Video Semantics and the Sensor Web
The most widespread way in which content-based access to video information is supported is through using a combination of video metadata (date, time, format, etc.) and user-generated description (user tags, ratings, reviews, etc.). This has had widespread usage and is the basis for navigation through video archives in systems such as YouTube, Open Video and the Internet Archive. However,
there are limitations with this such as vocabulary issues, and authentication across the users who annotate content. Our work has concentrated on addresing content-based video retrieval, the kind of direct retrieval we routinely perform on text, retrieving web pages or blog posts based primarily on actual content.
One premise for our work is that we can extract descriptions of content reliably.
We can easily extract low-level features such as colour, texture and shapes from the visual aspects of video (the picture) and from these we can compute visual similarity. In a video retrieval system this manifests as being able to find video shots based on the visual similarity between one or more query images and each of the keyframes in the video. Once again, however, this also has limits, such as
having to locate query images to start the query, and the fact that a keyframe is just one moment of a video shot which may not be representative. More relevant to this talk is the challenge of automatically identifying semantic features from video and the talk will present a snapshot of the current approaches taken to identifying the presence or absence of groups of semantic features, in video. The annual TRECVid activity has been benchmarking the effectiveness of various approaches since 2001 and we will examine what is the
performance of these detectors, what are the trends in this area, and what is the state of the art in this. We will discover that the performance of individual detectors varies widely depending on the nature of the semantic feature, the quality of training data and its dependence on other detectors. Current work addresses the inter-dependence among semantic features, supported by the use of
ontologies, and also how the relatively poor quality of detection of these semantic features when taken in isolation, can be ameliorated by orchestrating them to work together. There is a strong analogy between this and the way that sensors (environmental, physiological, etc.) which make up the sensor web, can also have poor accuracy levels when used in isolation but whose individual performances can be improved when used in combination.
About Alan Smeaton
Alan Smeaton is Professor of Computing and Deputy Director of CLARITY: Centre for Sensor Web Technologies, at Dublin City University, Ireland.
He leads a research group of over 40 full-time researchers, who work in the area of analysis, indexing, retrieval, summarisation and browsing of all kinds of multimedia information.
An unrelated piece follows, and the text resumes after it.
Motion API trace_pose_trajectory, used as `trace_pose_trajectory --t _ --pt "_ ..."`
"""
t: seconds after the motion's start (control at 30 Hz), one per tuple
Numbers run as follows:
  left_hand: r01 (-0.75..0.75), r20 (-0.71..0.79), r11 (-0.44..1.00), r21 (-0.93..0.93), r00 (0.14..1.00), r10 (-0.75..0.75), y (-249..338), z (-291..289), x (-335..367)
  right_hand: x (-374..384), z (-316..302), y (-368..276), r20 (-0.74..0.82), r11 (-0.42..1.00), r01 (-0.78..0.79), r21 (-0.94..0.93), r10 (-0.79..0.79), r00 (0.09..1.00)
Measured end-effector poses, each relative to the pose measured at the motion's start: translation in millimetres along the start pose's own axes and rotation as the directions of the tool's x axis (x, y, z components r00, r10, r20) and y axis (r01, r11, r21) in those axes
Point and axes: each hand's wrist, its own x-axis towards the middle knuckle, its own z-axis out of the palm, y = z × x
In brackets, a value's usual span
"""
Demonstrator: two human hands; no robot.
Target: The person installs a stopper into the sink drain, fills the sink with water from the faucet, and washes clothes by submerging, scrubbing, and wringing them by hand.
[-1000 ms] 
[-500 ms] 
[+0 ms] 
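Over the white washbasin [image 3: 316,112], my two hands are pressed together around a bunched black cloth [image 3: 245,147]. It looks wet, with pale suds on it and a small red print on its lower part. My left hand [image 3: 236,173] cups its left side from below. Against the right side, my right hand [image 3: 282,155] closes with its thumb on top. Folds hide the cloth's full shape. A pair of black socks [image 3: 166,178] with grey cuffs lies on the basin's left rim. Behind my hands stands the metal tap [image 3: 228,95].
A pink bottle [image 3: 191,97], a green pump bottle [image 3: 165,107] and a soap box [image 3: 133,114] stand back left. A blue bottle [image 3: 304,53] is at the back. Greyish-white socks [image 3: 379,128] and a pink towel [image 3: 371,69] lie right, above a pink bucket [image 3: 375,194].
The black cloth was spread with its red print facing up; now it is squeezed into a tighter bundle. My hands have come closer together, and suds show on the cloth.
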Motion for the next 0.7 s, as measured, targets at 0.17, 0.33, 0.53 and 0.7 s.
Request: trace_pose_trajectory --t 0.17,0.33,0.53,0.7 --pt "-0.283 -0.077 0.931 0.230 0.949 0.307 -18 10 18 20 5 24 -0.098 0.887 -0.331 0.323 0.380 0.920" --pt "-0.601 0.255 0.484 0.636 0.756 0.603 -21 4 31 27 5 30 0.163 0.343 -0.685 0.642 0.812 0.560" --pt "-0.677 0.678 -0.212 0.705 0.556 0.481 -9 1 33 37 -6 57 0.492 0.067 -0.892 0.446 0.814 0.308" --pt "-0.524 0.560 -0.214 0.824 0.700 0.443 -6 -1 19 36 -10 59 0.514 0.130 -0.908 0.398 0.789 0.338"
He is the founding coordinator of TRECVid, the annual benchmarking activity in video analysis and retrieval which in the year 2008 had over seventy participating groups from across the globe.
He has supervised over twenty PhD and research masters students to completion and currently supervises 8 PhD students.
He has published almost 300 research publications and is on the editorial board of 4 journals.
He has brought in almost €13.5M in direct funding for his research over the last 20 years from sources including, EU, Irish research funding agencies, and directly from industry support.
His current research is funded primarily by Science Foundation Ireland, in the area of managing the information streams which derive from networked sensors, commonly referred to as the sensor web.